Problem:
Each record that follows should be repeated exactly, with no pictures carried over.

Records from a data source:
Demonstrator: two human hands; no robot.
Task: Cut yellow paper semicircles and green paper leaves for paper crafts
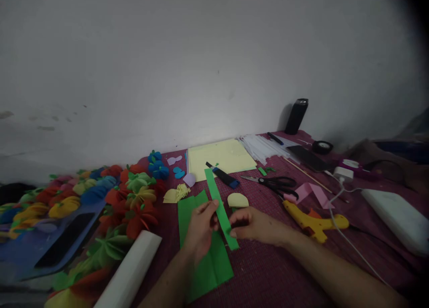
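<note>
The left hand point(200, 227) pinched the strip point(214, 192), some fingertips hidden; the right hand point(256, 225) curled its fingers at the lower right edge, gripping or merely touching, I couldn't tell. The strip slanted over the green sheet point(214, 272), part-covered by the left arm point(170, 279). The frame's bottom cut off the white roll point(132, 268).

The left hand point(201, 223) pinches a green strip point(224, 216), the right hand point(258, 225) at its edge, over a larger green sheet point(214, 268) on a maroon surface point(261, 274); colourful paper flowers point(142, 194) left, yellow glue gun point(310, 223) right.
</note>
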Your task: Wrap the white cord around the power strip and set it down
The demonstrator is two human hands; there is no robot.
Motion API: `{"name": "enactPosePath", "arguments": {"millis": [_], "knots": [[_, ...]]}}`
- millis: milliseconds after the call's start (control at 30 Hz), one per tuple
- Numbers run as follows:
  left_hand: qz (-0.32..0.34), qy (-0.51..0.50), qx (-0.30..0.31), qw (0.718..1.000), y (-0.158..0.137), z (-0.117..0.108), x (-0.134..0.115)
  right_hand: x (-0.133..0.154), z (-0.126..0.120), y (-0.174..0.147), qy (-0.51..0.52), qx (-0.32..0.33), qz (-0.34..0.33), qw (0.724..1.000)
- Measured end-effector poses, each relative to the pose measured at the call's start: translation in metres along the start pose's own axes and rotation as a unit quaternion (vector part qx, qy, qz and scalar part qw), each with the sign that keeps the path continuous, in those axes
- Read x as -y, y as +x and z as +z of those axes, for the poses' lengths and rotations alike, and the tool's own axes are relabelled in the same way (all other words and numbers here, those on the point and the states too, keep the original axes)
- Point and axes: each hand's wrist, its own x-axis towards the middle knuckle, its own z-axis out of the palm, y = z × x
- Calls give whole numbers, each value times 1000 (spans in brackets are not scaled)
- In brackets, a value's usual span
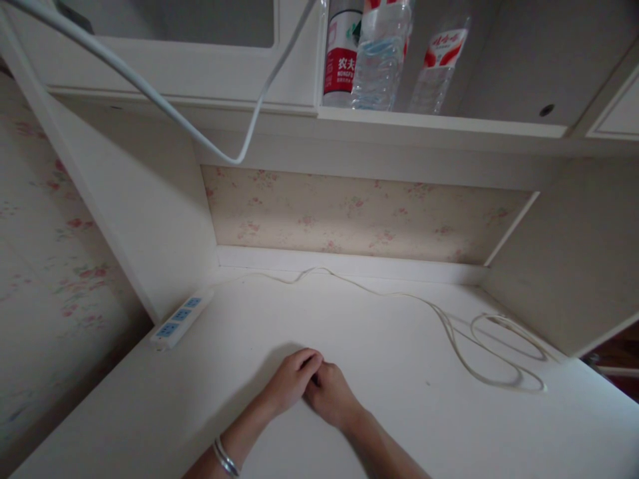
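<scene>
My left hand [292, 380] and my right hand [333, 394] rest together on the white desktop [239, 426], near the front middle. Both are closed, with the fingers folded in and the knuckle sides touching. The left thumb lies over the place where they meet. Most fingertips are tucked out of sight, and nothing shows in either hand. Two silver bangles [225, 458] circle my left wrist. A power strip [178, 322] with blue socket faces lies on the desk to the left, apart from my hands.
A thin pale cable [369, 289] runs from the strip along the back and loops at the right. Overhead, a shelf [449, 125] holds plastic bottles [382, 63]. A thick white bent tube [164, 106] crosses the upper left. Side panels [140, 199] flank the desk.
</scene>
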Motion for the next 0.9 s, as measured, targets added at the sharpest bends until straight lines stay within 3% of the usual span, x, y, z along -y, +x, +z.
{"name": "enactPosePath", "arguments": {"millis": [900], "knots": [[-3, -3, 4, 1000, 0, -1, -5, -2, 2, 0, 12, -8, -4, 1000]]}}
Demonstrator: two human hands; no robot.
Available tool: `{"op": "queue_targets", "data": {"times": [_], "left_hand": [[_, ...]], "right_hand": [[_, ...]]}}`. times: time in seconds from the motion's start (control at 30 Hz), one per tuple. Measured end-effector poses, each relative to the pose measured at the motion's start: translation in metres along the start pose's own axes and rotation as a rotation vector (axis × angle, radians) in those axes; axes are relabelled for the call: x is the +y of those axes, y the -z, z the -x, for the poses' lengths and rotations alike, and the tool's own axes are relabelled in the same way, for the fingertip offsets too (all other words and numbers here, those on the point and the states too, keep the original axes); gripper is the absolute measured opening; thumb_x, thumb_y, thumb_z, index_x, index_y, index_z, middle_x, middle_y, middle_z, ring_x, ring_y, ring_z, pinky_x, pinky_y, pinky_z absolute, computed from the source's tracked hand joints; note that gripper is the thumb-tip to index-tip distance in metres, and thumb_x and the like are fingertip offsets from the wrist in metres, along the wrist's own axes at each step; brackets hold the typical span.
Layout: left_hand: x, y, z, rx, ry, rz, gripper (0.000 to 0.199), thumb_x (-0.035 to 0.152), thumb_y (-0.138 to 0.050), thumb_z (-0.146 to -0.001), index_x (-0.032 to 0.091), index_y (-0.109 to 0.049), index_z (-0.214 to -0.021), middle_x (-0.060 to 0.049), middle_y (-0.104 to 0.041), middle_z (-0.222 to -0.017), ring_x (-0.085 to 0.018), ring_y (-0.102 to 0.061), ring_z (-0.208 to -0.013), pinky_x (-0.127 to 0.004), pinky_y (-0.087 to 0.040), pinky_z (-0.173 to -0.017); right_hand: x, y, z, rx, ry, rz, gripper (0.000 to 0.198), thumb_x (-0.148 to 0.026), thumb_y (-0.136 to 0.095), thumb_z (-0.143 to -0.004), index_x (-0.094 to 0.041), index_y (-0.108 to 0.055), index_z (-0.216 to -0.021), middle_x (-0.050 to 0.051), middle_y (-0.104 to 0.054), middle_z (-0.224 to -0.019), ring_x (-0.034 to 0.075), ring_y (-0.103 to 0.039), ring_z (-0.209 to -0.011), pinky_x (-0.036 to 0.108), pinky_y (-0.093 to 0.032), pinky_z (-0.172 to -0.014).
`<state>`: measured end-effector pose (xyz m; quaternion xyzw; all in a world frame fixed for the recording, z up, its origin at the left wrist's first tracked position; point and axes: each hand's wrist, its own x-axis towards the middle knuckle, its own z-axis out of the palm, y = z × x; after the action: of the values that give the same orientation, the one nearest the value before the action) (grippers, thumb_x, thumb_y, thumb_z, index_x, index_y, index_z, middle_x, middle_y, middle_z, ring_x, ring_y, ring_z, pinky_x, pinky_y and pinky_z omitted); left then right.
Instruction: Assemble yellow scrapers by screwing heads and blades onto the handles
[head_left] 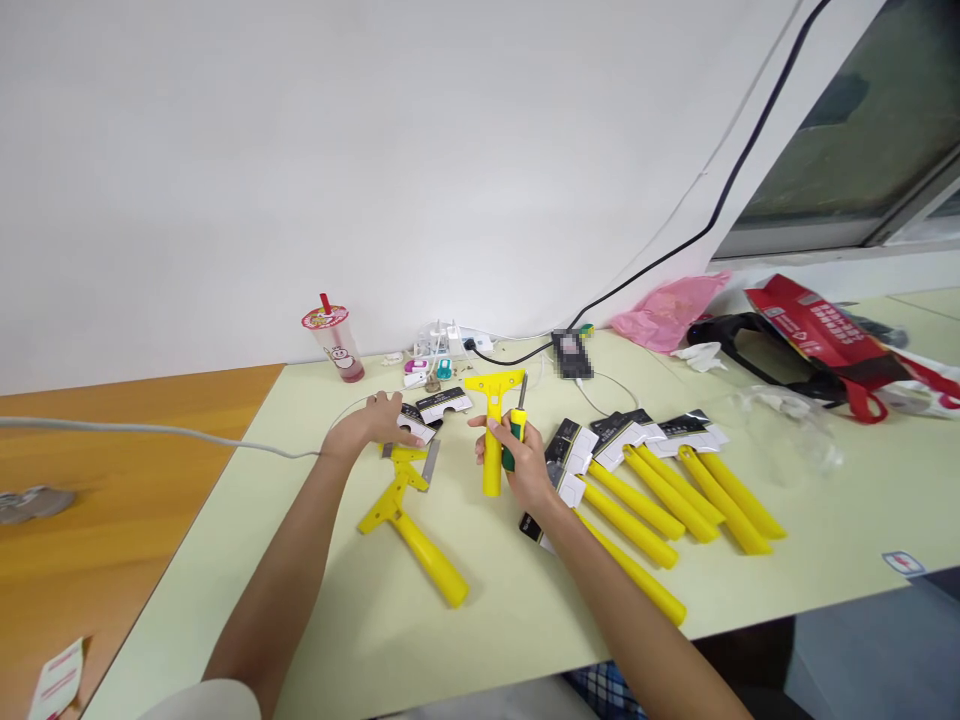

Task answer:
Demonstrator: two human hands; no robot.
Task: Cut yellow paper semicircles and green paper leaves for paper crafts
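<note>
The left hand point(200, 227) pinched the strip point(214, 192), some fingertips hidden; the right hand point(256, 225) curled its fingers at the lower right edge, gripping or merely touching, I couldn't tell. The strip slanted over the green sheet point(214, 272), part-covered by the left arm point(170, 279). The frame's bottom cut off the white roll point(132, 268).

The left hand point(201, 223) pinches a green strip point(224, 216), the right hand point(258, 225) at its edge, over a larger green sheet point(214, 268) on a maroon surface point(261, 274); colourful paper flowers point(142, 194) left, yellow glue gun point(310, 223) right.
</note>
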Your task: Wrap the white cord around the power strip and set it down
The demonstrator is two human hands; there is no robot.
Motion API: `{"name": "enactPosePath", "arguments": {"millis": [_], "knots": [[_, ...]]}}`
- millis: milliseconds after the call's start (control at 30 Hz), one per tuple
- Numbers run as follows:
  left_hand: qz (-0.32..0.34), qy (-0.51..0.50), qx (-0.30..0.31), qw (0.718..1.000), y (-0.158..0.137), z (-0.117..0.108), x (-0.134..0.115)
  right_hand: x (-0.133..0.154), z (-0.126..0.120), y (-0.174..0.147), qy (-0.51..0.52), qx (-0.32..0.33), qz (-0.34..0.33), qw (0.724..1.000)
- Measured end-effector poses, each relative to the pose measured at the call's start: translation in metres along the start pose's own axes and rotation as a unit quaternion (vector part qx, qy, qz and scalar part qw), each with the sign that keeps the path continuous, in those axes
- Read x as -y, y as +x and z as +z of those axes, for the poses' lengths and rotations alike, and the tool's own axes are relabelled in the same way (all other words and numbers here, those on the point and the states too, keep the original axes)
- Point and axes: each hand's wrist, its own x-axis towards the middle knuckle, its own z-axis out of the palm, y = z × x
- Calls give whole numbers, each value times 1000 (spans in brackets are not scaled)
- In brackets, a value's usual span
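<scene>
My left hand [292, 380] and my right hand [333, 394] rest together on the white desktop [239, 426], near the front middle. Both are closed, with the fingers folded in and the knuckle sides touching. The left thumb lies over the place where they meet. Most fingertips are tucked out of sight, and nothing shows in either hand. Two silver bangles [225, 458] circle my left wrist. A power strip [178, 322] with blue socket faces lies on the desk to the left, apart from my hands.
A thin pale cable [369, 289] runs from the strip along the back and loops at the right. Overhead, a shelf [449, 125] holds plastic bottles [382, 63]. A thick white bent tube [164, 106] crosses the upper left. Side panels [140, 199] flank the desk.
</scene>
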Motion for the next 0.9 s, as measured, targets added at the sharpest bends until straight lines stay within 3% of the usual span, x, y, z along -y, +x, +z.
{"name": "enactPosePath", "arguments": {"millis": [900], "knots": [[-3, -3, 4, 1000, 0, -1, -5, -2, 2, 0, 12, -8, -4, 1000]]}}
Demonstrator: two human hands; no robot.
Available tool: `{"op": "queue_targets", "data": {"times": [_], "left_hand": [[_, ...]], "right_hand": [[_, ...]]}}`. times: time in seconds from the motion's start (control at 30 Hz), one per tuple. Measured end-effector poses, each relative to the pose measured at the motion's start: translation in metres along the start pose's own axes and rotation as a rotation vector (axis × angle, radians) in those axes; axes are relabelled for the call: x is the +y of those axes, y the -z, z the -x, for the poses' lengths and rotations alike, and the tool's own axes are relabelled in the same way, for the fingertip offsets too (all other words and numbers here, those on the point and the states too, keep the original axes); gripper is the absolute measured opening; thumb_x, thumb_y, thumb_z, index_x, index_y, index_z, middle_x, middle_y, middle_z, ring_x, ring_y, ring_z, pinky_x, pinky_y, pinky_z absolute, computed from the source's tracked hand joints; note that gripper is the thumb-tip to index-tip distance in metres, and thumb_x and the like are fingertip offsets from the wrist in metres, along the wrist's own axes at each step; brackets hold the typical span.
Layout: left_hand: x, y, z, rx, ry, rz, gripper (0.000 to 0.199), thumb_x (-0.035 to 0.152), thumb_y (-0.138 to 0.050), thumb_z (-0.146 to -0.001), index_x (-0.032 to 0.091), index_y (-0.109 to 0.049), index_z (-0.214 to -0.021), middle_x (-0.060 to 0.049), middle_y (-0.104 to 0.041), middle_z (-0.222 to -0.017), ring_x (-0.085 to 0.018), ring_y (-0.102 to 0.061), ring_z (-0.208 to -0.013), pinky_x (-0.127 to 0.004), pinky_y (-0.087 to 0.040), pinky_z (-0.173 to -0.017); right_hand: x, y, z, rx, ry, rz, gripper (0.000 to 0.198), thumb_x (-0.148 to 0.026), thumb_y (-0.136 to 0.095), thumb_z (-0.143 to -0.004), index_x (-0.094 to 0.041), index_y (-0.108 to 0.055), index_z (-0.216 to -0.021), middle_x (-0.050 to 0.051), middle_y (-0.104 to 0.054), middle_z (-0.224 to -0.019), ring_x (-0.034 to 0.075), ring_y (-0.103 to 0.039), ring_z (-0.209 to -0.011), pinky_x (-0.036 to 0.108), pinky_y (-0.093 to 0.032), pinky_z (-0.172 to -0.014).
`<state>`: measured end-effector pose (xyz m; quaternion xyzw; all in a world frame fixed for the recording, z up, its origin at the left wrist's first tracked position; point and axes: each hand's wrist, its own x-axis towards the middle knuckle, its own z-axis out of the palm, y = z × x; after the action: of the values that give the same orientation, the one nearest the value before the action) (grippers, thumb_x, thumb_y, thumb_z, index_x, index_y, index_z, middle_x, middle_y, middle_z, ring_x, ring_y, ring_z, pinky_x, pinky_y and pinky_z omitted); left then right.
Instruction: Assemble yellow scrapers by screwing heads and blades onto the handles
[head_left] 

There is nothing further in this answer.